Chara M. Curtis
In a journey that carries the reader far beyond the printed page, a child discovers his common link with all of life. Inspired by Mr. Sun and Sister Star, he finds the light within his heart and then finds that same light everywhere. First published in 1989, All I See Is Part of Me received the 1995 BodyMindSprit Magazine Award of Excellence and was named to Positively Positive’s Top 50 Inspiring Books for Children in 2012. Its enduring popularity led author Curtis and illustrator Aldrich to redesign and make this book available in paperback. “Sister Star, how can it be That I am you and you are me?” She glowed. “You’re larger than you know, You are everyplace there is to go. You have a body – this is true – But look at what’s inside of you!”
Amazon Reader Review
This is unquestionably the most accessible and beautiful book about the interconnected web of existence I have ever found. I used it as the children’s sermon at the UU Church where I sometimes preach, and the response was incredible. People came up to me afterwards raving about how it simply and movingly it expressed the most complex spiritual concept that is at the heart of the faith.

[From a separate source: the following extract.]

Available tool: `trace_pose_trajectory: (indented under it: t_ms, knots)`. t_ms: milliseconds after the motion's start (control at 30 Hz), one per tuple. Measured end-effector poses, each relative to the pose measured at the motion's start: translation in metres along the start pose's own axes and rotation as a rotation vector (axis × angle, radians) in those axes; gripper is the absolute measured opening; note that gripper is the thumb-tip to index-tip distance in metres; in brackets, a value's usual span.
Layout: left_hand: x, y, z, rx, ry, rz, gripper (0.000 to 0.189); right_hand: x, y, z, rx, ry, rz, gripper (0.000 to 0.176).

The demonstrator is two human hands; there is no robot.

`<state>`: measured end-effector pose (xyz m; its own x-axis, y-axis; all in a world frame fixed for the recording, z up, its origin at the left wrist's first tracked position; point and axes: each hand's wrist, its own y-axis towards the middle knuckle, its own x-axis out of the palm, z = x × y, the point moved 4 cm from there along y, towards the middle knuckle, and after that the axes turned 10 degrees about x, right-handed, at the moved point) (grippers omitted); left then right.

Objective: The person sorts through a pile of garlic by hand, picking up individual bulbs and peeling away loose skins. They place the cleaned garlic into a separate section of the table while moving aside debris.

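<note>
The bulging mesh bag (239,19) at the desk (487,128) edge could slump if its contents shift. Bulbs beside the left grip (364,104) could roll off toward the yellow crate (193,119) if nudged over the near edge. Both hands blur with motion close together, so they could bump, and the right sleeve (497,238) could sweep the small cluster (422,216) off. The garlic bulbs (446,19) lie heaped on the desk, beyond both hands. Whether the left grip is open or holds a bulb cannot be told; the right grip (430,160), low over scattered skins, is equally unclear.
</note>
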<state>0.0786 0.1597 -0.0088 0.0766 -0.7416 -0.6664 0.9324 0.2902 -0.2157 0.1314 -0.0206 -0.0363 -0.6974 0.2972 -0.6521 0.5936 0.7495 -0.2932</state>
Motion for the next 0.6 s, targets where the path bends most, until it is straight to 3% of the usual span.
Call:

It is, perhaps, particularly valuable at a time when physicists are sounding more and more like mystics; Neil DeGrasse Tyson has said that we are part of the universe and the universe is part of us and that should make us feel large, not insignificant. That key truth is the crux of “All I See is Part of Me.”
Chara Curtis’s poetic story begins with a small child of indeterminate gender (some children see a girl, some a boy and that is part of the charm) sitting on a hilltop and observing the world, solipsistically sensing that it was all somehow connected to her (or him). That feeling is confirmed by conversations with the various elements of the world: Brother Sun and Sister Star. These encourage the child to look inside to find the connection with the Universe, manifesting as a light (energy).
“All the plants, the animals and trees
Are in your light, and you are these.”
In that light, the child finds all the answers to any question that can be asked, and touches, in a profound way, eternity.
This simply stated story is not the only star of the book however. Cynthia Aldrich’s amazing pastel illustrations more than support the theme of the book. Their softness and luminosity are awe inspiring, a perfect compliment to the poetry. The bright colors and incredible use of light enthrall young children.
This is a kind of spirituality for the 21st Century when science and faith are coming closer to each other than they ever have. It is non-sectarian; quite the opposite. It is an expression, on a level even a child can understand, of the Spirit that moves the Universe and is accessible in the smallest blade of grass.
“I said a prayer I know was heard,`Cause all I am hears every word.”